Saturday 30 July 2016

ABC station older than the ABC itself celebrates 85 years of radio in central Queensland

Extract from ABC News 

Posted Thu at 6:47pm


One of regional Queensland's oldest radio stations is celebrating 85 years of continuous operation, making it an ABC station older than the ABC itself.
4RK was started by the privately-run Australian Broadcasting Company in Rockhampton in central Queensland on July 29, 1931.
Radio historian David Brownsey said that was almost a year before the ABC as we know it was created.
The Australian Broadcasting Commission — later to become Corporation — was launched the following year on July 1, 1932.
The ABC took on 4RK, and the Rockhampton station became the fledgling national broadcaster's first regional Queensland station.
"Radio in those days was quite a novelty, and sets were expensive and few and far between, but they had a very, very attentive audience," Mr Brownsey said.


Twenty-three years ago an aspiring radio presenter a few weeks away from his 21st birthday applied for a job with ABC Capricornia (as 4RK is known).
He was Spencer Howson, who has now been at the helm of 612 ABC Brisbane's top-rating Breakfast show for 15 years.
"At times I do joke about the time I spent in Rockhampton, but in truth I wouldn't change a thing," Mr Howson said.
"Whenever I talk to journalism students or people wanting to get into radio, I always tell them how enriching it will be to spend a couple of years outside the south-east of the state."
One of the highlights of Mr Howson's time in Rockhampton was reporting on a man who hatched a scheme to buy one mushroom at a time from the supermarket, because the price rounded down to nothing.
The story led to shoppers being banned from buying individual mushrooms.


Andrew Lofthouse, a familiar face in Queensland homes from presenting the statewide television news on the Nine Network, also spent time working at the Rockhampton station.
"The first day I was supposed to come to work, I couldn't get to the studio because there was a bomb scare at The Factory nightclub around the corner and police had cordoned off the entire block," Mr Lofthouse said.
"I remember getting a call in the morning saying 'You'd better not come in because they're not going to let you near the building', so what a start that was."
Mr Lofthouse did eventually get in the building, and said his experience in Rockhampton was "the best possible start I could get in radio".
"I remember doing an outside broadcast from the Beef Expo down near the showgrounds, and all of a sudden getting taken off air," he said.
"It took us a long time to work out what the problem was. We checked all our connections, we checked the outside broadcast trailer, the studio, all of those things.
"In the end we discovered a bull had trodden on the power cord going to the circuit box and pulled the plug out."

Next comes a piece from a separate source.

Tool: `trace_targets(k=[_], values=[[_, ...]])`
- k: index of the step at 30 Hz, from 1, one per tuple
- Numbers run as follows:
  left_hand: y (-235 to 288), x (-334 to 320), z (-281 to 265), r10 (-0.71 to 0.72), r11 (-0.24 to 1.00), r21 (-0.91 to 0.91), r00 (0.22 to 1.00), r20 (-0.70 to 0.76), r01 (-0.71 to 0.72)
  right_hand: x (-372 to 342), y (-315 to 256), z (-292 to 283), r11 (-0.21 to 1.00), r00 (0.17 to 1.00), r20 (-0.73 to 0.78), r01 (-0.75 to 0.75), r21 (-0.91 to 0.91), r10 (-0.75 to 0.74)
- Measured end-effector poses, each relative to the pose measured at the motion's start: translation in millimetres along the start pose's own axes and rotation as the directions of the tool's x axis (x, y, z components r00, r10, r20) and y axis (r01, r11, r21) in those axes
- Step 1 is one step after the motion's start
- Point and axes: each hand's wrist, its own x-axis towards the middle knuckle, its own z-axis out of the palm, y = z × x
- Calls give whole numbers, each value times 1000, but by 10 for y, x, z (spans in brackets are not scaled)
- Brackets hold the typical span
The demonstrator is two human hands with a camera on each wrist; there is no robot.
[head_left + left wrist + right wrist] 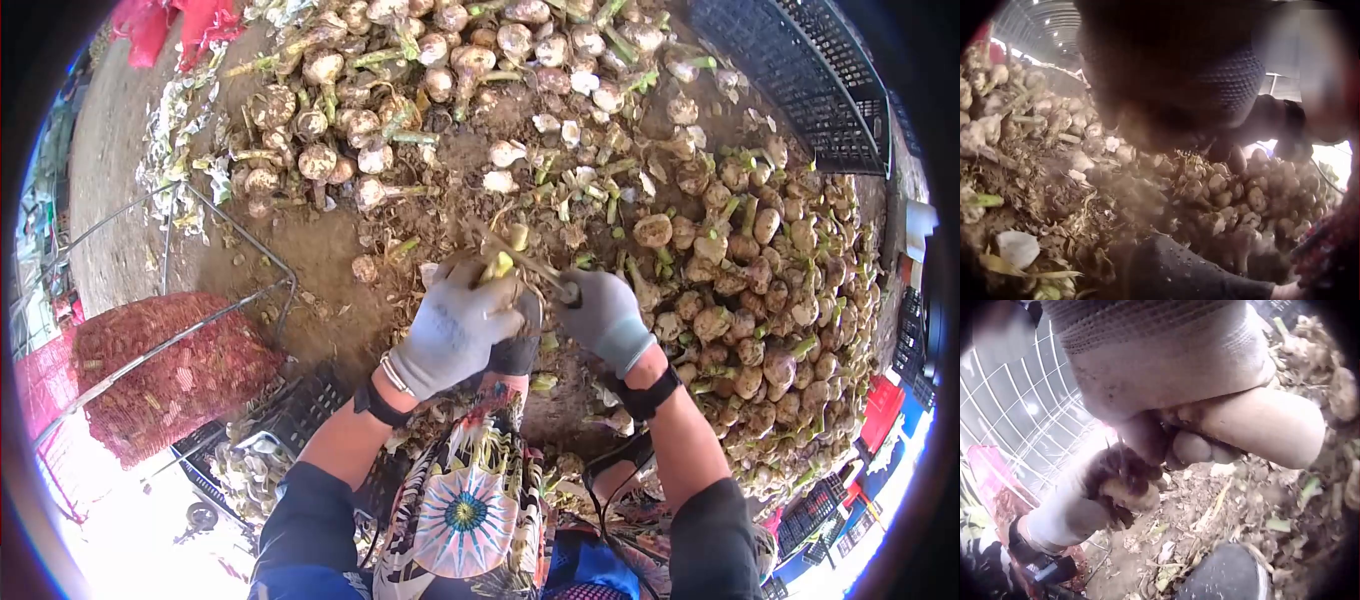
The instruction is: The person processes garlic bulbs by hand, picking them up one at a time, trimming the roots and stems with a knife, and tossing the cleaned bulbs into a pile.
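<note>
My left hand (450, 330), in a grey-white glove, grips a garlic bulb (1132, 495) near the middle of the head view. The bulb's green stem end (500, 265) shows at the fingers. My right hand (600, 315), also gloved, is curled round the wooden handle (1279, 428) of a knife. Its thin blade (525, 257) points up and left, over the stem end in the head view. In the left wrist view, the dark glove (1166, 69) hides what the left hand holds.
Trimmed garlic bulbs (745, 300) are heaped at right; bulbs with stems (470, 60) lie ahead. Soil and peelings (1197, 506) cover the ground. A filled red net bag (180, 365) stands left beside a metal frame (240, 230). A black crate (800, 75) sits far right. A dark shoe (1229, 575) is beneath the hands.
</note>
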Motion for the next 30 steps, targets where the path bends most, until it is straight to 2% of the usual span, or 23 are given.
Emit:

Cath Hurley, the ABC's head of regional content, started her career as a rural reporter at 4RK.
"It was a wonderful opportunity," Ms Hurley said.
"It's one of the most challenging and rewarding jobs in the ABC.
"I'd been in the station for about a month when the second rural reporter said 'I'm going out west, can you present the television weather for the next two weeks?'
"In those days they used to draw the maps with coloured markers. You'd get the information on the telex machine, and you'd stand in front of the camera and deliver the weather.
"Fortunately at the time it was the middle of winter, so it was fine and sunny in central Queensland virtually every day."

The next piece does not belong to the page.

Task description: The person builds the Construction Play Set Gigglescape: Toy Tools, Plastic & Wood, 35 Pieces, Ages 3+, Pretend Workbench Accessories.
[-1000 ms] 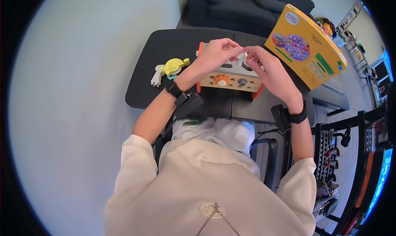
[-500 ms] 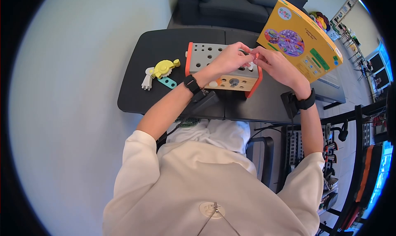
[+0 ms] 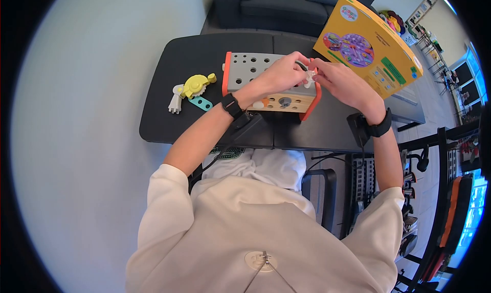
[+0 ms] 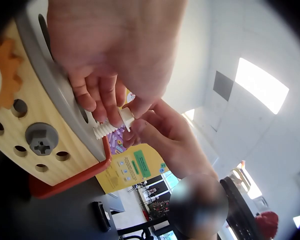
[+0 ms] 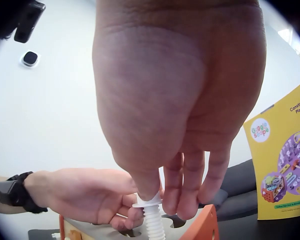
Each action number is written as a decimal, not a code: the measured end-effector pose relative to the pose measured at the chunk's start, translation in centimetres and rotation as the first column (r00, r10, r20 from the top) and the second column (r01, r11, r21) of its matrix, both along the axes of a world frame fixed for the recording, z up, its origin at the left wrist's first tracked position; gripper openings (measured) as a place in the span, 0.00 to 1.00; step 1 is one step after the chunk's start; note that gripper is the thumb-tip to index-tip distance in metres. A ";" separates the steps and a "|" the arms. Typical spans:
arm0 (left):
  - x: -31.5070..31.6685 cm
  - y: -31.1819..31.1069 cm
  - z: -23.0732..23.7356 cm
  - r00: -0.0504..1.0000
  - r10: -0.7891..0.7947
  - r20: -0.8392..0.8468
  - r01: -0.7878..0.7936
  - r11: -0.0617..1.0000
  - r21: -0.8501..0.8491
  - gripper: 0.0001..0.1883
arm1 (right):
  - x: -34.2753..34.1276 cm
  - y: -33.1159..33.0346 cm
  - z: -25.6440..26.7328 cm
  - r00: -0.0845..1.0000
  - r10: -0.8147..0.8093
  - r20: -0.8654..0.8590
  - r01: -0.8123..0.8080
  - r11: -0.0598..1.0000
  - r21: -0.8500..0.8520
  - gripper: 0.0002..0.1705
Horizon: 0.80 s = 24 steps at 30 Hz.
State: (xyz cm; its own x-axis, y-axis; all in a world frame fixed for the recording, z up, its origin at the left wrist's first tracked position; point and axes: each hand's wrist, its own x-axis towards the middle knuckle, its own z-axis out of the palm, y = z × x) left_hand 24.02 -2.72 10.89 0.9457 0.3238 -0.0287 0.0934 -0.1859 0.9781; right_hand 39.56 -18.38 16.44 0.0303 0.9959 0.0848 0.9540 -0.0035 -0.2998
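A white threaded screw is held between both hands above the right end of a toy workbench with a grey perforated top and red-orange ends. The left hand pinches it near its flange; in the left wrist view, the screw's ribbed shaft points toward the bench edge. The right hand pinches the screw's head with thumb and fingers. From the right wrist view, the shaft points down below the right hand. A grey bolt and an orange gear sit on the wooden side.
Left of the bench on the black table lie a yellow piece, a white piece and a teal strip with holes. A large yellow box stands at the right. Behind is a dark sofa.
Both hands have shifted right relative to the workbench, uncovering more of its grey top. The head view has moved, so the table and bench appear farther left. The screw remains between the hands.
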 end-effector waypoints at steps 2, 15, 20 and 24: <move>0.2 0.2 -0.8 0.999 -0.019 0.038 0.015 0.995 0.104 0.25 | -0.7 0.0 0.5 0.999 -0.013 0.030 0.013 1.000 -0.010 0.14; 1.5 -1.5 -2.9 0.950 0.031 0.311 -0.215 0.786 0.580 0.41 | -1.1 2.0 -0.1 0.845 -0.012 0.535 0.096 0.987 -0.128 0.23; 0.7 -1.2 -2.4 0.981 -0.013 0.196 -0.062 0.926 0.372 0.47 | -0.6 0.1 -0.3 0.944 0.013 0.330 -0.062 0.989 0.138 0.16; 0.7 -0.6 -2.7 0.982 -0.069 0.175 0.014 0.955 0.297 0.50 | -0.3 0.0 0.0 0.965 0.179 0.192 -0.211 0.964 0.162 0.12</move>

Award-winning journalist Chris Masters, Four Corners' longest serving correspondent, credits his time at 4RK in the late 1970s for launching his career in television.
"It was my first stint in television, and while I'd worked in radio for half a dozen years, to my surprise I found television just worked for me," he said.
Mr Masters said working in regional stations built strong storytelling skills in broadcasters, and had honed his work ethic.
"I remember having to come back with something like four stories in a day and doing them all on a 10-minute reel of film," he said.
"That generated discipline that was particularly valuable to me later in my career."
Mr Masters still has painful memories of losing four 4RK colleagues in a plane crash in October 1983.
The light aircraft was on a charter flight from Rockhampton to Kenlogan Station to gather material for rural current affairs program Countrywide when it crashed about 40km from Clermont.
Lost in the crash were rural reporter Bruce Anning, cameraman Joe Mooney, sound technician Bill Fryer and station manager Ralph Elphinstone, an experienced pilot who was flying the plane.